Billot miró con ojos extraviados y fisonomía azorada a Charny, que le hablaba con voz serena, mientras que dos gruesas lágrimas se deslizaban por sus mejillas.
De repente profirió un grito.
—¡Ah! —exclamó—, ¿conque hay una justicia en el cielo?
Y precipitándose afuera de la habitación, el honrado Billot dijo:
—Os creo, señor conde, pero no importa, voy a cerciorarme por mis ojos de que se ha hecho justicia.
Charny le vio alejarse, ahogó un suspiro y enjugó sus lágrimas.
Después, comprendiendo que no podía perderse ni un minuto, entró precipitadamente en la habitación donde se hallaba la reina, y dirigiéndose a ella, preguntóle en voz baja:
—¿El señor de Romeuf?
—Es nuestro —contestó, la reina.
—Me alegro —dijo Charny—, porque del otro nada puede esperarse.
—¿Qué hacer entonces? —preguntó la reina.
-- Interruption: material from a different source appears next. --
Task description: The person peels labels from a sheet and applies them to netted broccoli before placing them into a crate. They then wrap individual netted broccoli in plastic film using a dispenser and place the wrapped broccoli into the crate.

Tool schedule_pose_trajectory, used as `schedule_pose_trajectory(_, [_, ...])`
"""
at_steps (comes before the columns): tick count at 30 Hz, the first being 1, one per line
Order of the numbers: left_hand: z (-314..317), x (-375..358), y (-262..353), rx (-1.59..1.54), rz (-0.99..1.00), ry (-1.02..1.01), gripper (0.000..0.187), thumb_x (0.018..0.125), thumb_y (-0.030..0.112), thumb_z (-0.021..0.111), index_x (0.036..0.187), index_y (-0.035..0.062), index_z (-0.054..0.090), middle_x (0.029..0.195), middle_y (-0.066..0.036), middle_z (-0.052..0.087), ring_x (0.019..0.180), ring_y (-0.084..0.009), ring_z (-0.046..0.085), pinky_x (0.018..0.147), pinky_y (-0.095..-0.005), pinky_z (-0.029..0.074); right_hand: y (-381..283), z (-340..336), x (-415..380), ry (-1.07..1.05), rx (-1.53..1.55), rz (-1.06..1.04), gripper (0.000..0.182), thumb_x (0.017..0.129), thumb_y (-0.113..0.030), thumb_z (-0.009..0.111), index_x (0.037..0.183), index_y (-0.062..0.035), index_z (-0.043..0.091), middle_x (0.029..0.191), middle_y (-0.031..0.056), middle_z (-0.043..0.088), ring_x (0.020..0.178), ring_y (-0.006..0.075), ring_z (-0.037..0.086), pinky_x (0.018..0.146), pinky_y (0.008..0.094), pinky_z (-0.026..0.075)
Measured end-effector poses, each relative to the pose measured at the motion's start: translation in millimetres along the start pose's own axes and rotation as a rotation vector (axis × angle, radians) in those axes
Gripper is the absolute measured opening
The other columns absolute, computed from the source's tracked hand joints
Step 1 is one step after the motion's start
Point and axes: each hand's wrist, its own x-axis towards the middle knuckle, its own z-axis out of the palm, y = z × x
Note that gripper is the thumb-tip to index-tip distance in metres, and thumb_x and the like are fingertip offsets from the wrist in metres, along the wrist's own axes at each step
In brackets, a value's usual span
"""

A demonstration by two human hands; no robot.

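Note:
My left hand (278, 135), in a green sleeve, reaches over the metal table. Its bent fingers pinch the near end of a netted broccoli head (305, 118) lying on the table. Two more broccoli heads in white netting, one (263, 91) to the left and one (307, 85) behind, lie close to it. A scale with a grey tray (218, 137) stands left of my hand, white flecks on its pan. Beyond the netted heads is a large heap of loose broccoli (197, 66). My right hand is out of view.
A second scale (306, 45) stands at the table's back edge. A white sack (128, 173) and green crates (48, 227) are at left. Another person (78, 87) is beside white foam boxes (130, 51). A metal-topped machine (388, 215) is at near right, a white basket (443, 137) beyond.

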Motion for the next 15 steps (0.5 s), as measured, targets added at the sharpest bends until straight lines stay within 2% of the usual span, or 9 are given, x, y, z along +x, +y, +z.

—Ganar tiempo, señora, hasta que llegue el señor de Bouillé.
—Pero ¿llegará?
—Sí, pues yo mismo voy a buscarle.
—¡Oh!, no… —exclamó la reina—, las calles están obstruidas, os conocen ya y no os dejarán pasar, no pasaréis, no, porque primero os asesinarán… ¡Oliverio! ¡Oliverio!
Pero Charny, sonriendo, abrió sin contestar la ventana que daba al jardín, dirigió una última promesa al rey, un último saludo a la reina, y franqueó los quince pies que lo separaban del suelo.
La reina profirió un grito de terror y ocultó la cabeza entre sus manos; pero los jóvenes corrieron a la ventana y contestaron con otro de alegría al grito de terror de la reina.
Charny acababa de saltar el muro del jardín y desaparecía al otro lado del mismo.
Ya era tiempo. En aquel instante Billot reapareció en el umbral de la habitación.